Since your bike is kind of a butter color, I think that would look pretty sweet if the sidewalls had a yellowish hue to them.

That fork lock is worth its weight in gold.  You scored big time on that bike.

Ride it proud!


----------



## Mole (Aug 13, 2012)

Buster1 said:


> One questions, should I turn the seat-post around?  The seat rides a little close to the bars.




I had to turn mine around and I'm only 5'9"

On a side note... love the color... I started painting mine last week... wound up with these colors. Gonne be a little more of a 'resto mod' as the OG paint was already hashed.


----------



## daved66 (Aug 14, 2012)

you did a great job.  looks like there is no badge on the bike now?

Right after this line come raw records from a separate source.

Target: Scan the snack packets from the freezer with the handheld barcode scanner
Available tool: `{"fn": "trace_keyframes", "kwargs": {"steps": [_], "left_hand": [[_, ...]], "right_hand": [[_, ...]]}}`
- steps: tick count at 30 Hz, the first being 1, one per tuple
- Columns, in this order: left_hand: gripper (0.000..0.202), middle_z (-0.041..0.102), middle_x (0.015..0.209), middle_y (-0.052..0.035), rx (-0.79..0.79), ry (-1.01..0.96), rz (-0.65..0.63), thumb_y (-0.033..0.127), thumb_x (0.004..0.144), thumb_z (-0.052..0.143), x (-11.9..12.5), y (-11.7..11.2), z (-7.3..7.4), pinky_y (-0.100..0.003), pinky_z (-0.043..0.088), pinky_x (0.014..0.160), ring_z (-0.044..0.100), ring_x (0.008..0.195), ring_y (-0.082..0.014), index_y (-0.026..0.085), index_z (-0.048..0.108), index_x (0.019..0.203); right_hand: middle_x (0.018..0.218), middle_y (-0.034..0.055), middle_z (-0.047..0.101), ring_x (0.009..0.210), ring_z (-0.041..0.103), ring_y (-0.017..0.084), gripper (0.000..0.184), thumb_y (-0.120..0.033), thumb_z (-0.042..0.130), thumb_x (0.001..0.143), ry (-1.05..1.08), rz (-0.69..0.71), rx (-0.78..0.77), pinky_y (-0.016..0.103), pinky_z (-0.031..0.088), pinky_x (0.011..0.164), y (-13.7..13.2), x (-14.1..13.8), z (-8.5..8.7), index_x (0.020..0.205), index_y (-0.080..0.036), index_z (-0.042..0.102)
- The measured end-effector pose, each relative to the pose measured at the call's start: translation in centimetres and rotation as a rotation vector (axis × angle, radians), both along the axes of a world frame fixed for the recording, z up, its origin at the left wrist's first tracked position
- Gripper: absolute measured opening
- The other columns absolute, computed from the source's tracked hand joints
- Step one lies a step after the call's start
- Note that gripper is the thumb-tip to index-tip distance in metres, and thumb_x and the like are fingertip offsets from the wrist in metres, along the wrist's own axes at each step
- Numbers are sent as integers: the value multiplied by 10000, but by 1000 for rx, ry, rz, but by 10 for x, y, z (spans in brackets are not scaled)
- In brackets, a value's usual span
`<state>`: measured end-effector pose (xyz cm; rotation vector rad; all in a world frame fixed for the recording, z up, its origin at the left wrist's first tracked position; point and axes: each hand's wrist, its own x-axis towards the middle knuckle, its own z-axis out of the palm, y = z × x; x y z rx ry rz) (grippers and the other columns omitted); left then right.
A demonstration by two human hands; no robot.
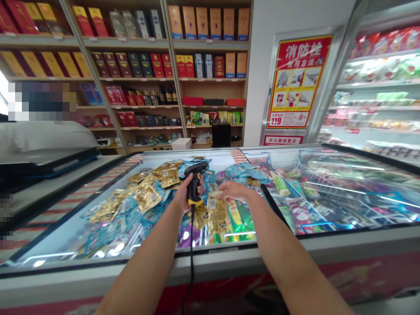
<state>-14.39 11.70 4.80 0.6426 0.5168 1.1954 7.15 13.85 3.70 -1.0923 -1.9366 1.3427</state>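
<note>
My left hand (183,193) is wrapped round the handle of a black and yellow barcode scanner (194,188), whose cable hangs down over the freezer's front edge. Pinched at its top edge by my right hand (234,191) is a gold foil packet (217,214), a pale label facing up near the fingers. The packet is just right of the scanner. Left of the scanner, gold packets (147,197) and blue packets (123,223) lie heaped on the glass lid. Another pile of blue packets (244,171) lies beyond my right hand.
The chest freezer (223,257) spans the foreground, with bagged goods (302,214) showing through its glass at right. Shelves of boxed bottles (138,65) line the back wall. A red fire-hydrant poster (299,83) hangs beside a lit cooler (377,96). A person (46,135) stands at far left.
</note>
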Motion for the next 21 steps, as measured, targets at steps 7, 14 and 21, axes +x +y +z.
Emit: {"fn": "trace_keyframes", "kwargs": {"steps": [7, 14, 21], "left_hand": [[280, 581, 727, -53, -11, -6, -20, 330, 927, 489, -2, 4, -2, -174, 465, 434, 517, 510, -84, 88, 607, 1003], [315, 590, 721, -45, 3, 99, -29, 401, 909, 521, -1, 5, -6, -166, 435, 400, 523, 491, -84, 109, 622, 973], [376, 620, 729, -56, 1, 180, 15, 464, 893, 535, 2, 4, -7, -160, 416, 362, 528, 476, -83, 113, 645, 971]], "right_hand": [[621, -46, 596, 466, 555, 107, 178, -252, 621, 731, 720, -723, -57, 234, 485, 494, 26, -7, -10, 885, -203, 549], [903, 27, 704, 715, 684, 153, 247, -141, 568, 729, 758, -709, -157, 307, 567, 690, 25, -26, -28, 965, -213, 572], [916, 38, 718, 719, 706, 174, 288, -201, 598, 746, 735, -589, -128, 307, 571, 664, 31, -28, -37, 1033, -218, 613]]}}
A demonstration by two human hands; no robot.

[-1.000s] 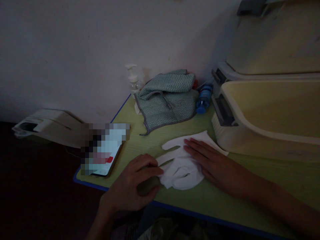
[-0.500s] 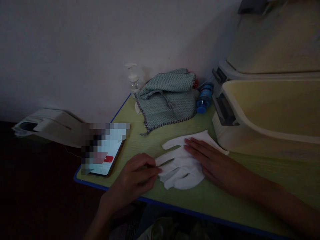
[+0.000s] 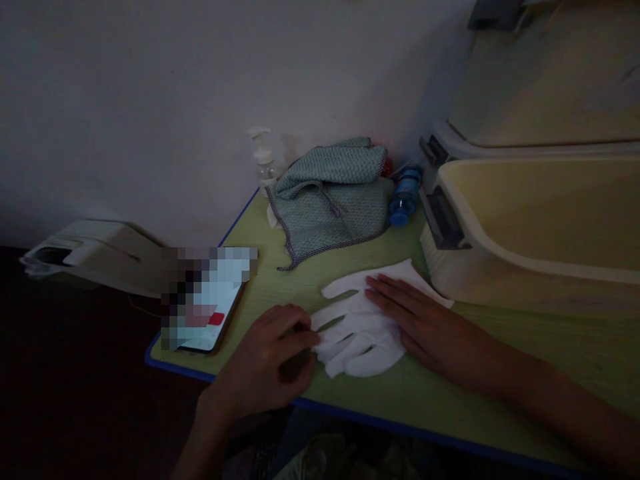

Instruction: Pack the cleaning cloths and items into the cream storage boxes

great bike, real eye turner,  enjoy it!


----------



## Buster1 (Aug 14, 2012)

I kinda forgot the badge.  But it doesn't go on (ceremoniously BTW) until the bike is 100%.  I still need to swing the seat post around and fix a chain/fender contact noise.


----------



## Sorcerer (Aug 22, 2012)

*Sweeet*

Very much SWEET. It would look better in my garage.Sooo how soon will it be here.
SORCERER


----------



## Buster1 (Aug 22, 2012)

Thanks guys.  I jut put about a mile on her out with the kids as it's finally cooled off to below Nuclear here in Vegas today!  Got the headbadge on and the chain contact noise located and fixed, fresh oil on the chain and she rides sooo smooth!


----------



## Ozark Flyer (Aug 22, 2012)

Man, that is Saweeet?  I like the white walls but that baby screams for creams!  Great work.


----------



## Buster1 (Aug 22, 2012)

Abe Lugo did an astounding photoshop job for me with the creams...the pic is awesome.  But I'm not sure if it right for the Roadmaster??


----------



## vincev (Aug 22, 2012)

Sticking to my guns.Whitewalls make it rock.The creams look a little too much in my opinion.


----------



## fatbike (Aug 22, 2012)

Fun bike! Really neat colors and patina. Thanks for sharing this.


----------



## Oldbikes (Aug 22, 2012)

*Black walls*

Black us royal chains!


----------



## Nickinator (Aug 22, 2012)

Buster I recommend Blackwalls on a yellow bike it makes it stand out more.
Like my bluebird I had whitewalls on it then put blackwalls on it.
It looks so much nicer and my mom agrees just my opinion.

Nick.


----------



## elginkid (Aug 29, 2012)

Whitewalls have always been my least favorite tire option.  Have you considered red tires for the bike?  I would probably choose Red, Creme, and Black in that order.

Wes


----------



## Mole (Aug 30, 2012)

Mine came with the brick color tires so, before you go out and get a set, I should have mine back together here in a few days (crossing mah finners) and you can take a look-see.


----------